→ **Work order**
Every record, from the first line to the last, needs to be given again exactly.
** Opening Provided records block **
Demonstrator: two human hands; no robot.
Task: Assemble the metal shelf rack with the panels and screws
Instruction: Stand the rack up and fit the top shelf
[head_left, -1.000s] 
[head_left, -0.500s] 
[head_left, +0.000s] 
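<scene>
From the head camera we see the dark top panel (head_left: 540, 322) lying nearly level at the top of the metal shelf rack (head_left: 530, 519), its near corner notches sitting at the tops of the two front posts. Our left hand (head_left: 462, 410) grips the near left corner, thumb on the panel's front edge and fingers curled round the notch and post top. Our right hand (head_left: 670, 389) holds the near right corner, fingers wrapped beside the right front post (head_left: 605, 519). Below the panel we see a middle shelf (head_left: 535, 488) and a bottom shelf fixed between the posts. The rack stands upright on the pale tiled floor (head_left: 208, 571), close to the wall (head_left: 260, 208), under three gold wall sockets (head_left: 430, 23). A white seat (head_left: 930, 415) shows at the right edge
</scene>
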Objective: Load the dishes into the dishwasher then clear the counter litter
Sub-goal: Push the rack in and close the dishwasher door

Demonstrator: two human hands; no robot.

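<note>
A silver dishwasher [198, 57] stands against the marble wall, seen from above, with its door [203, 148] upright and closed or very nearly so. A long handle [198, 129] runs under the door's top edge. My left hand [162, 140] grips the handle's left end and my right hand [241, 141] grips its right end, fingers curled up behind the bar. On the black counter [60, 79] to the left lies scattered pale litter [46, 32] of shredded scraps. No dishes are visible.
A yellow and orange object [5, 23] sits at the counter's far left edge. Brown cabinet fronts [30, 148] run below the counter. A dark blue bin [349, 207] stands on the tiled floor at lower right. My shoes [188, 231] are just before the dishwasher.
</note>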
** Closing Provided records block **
→ **Solution to this exercise**
Demonstrator: two human hands; no robot.
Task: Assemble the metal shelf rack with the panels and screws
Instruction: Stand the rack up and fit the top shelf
[head_left, -1.000s] 
[head_left, -0.500s] 
[head_left, +0.000s] 
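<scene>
From the head camera we see the dark top panel (head_left: 540, 322) lying nearly level at the top of the metal shelf rack (head_left: 530, 519), its near corner notches sitting at the tops of the two front posts. Our left hand (head_left: 462, 410) grips the near left corner, thumb on the panel's front edge and fingers curled round the notch and post top. Our right hand (head_left: 670, 389) holds the near right corner, fingers wrapped beside the right front post (head_left: 605, 519). Below the panel we see a middle shelf (head_left: 535, 488) and a bottom shelf fixed between the posts. The rack stands upright on the pale tiled floor (head_left: 208, 571), close to the wall (head_left: 260, 208), under three gold wall sockets (head_left: 430, 23). A white seat (head_left: 930, 415) shows at the right edge
</scene>
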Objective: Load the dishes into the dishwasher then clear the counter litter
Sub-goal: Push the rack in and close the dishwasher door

Demonstrator: two human hands; no robot.

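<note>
A silver dishwasher [198, 57] stands against the marble wall, seen from above, with its door [203, 148] upright and closed or very nearly so. A long handle [198, 129] runs under the door's top edge. My left hand [162, 140] grips the handle's left end and my right hand [241, 141] grips its right end, fingers curled up behind the bar. On the black counter [60, 79] to the left lies scattered pale litter [46, 32] of shredded scraps. No dishes are visible.
A yellow and orange object [5, 23] sits at the counter's far left edge. Brown cabinet fronts [30, 148] run below the counter. A dark blue bin [349, 207] stands on the tiled floor at lower right. My shoes [188, 231] are just before the dishwasher.
</note>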

Here the work on this exercise is complete.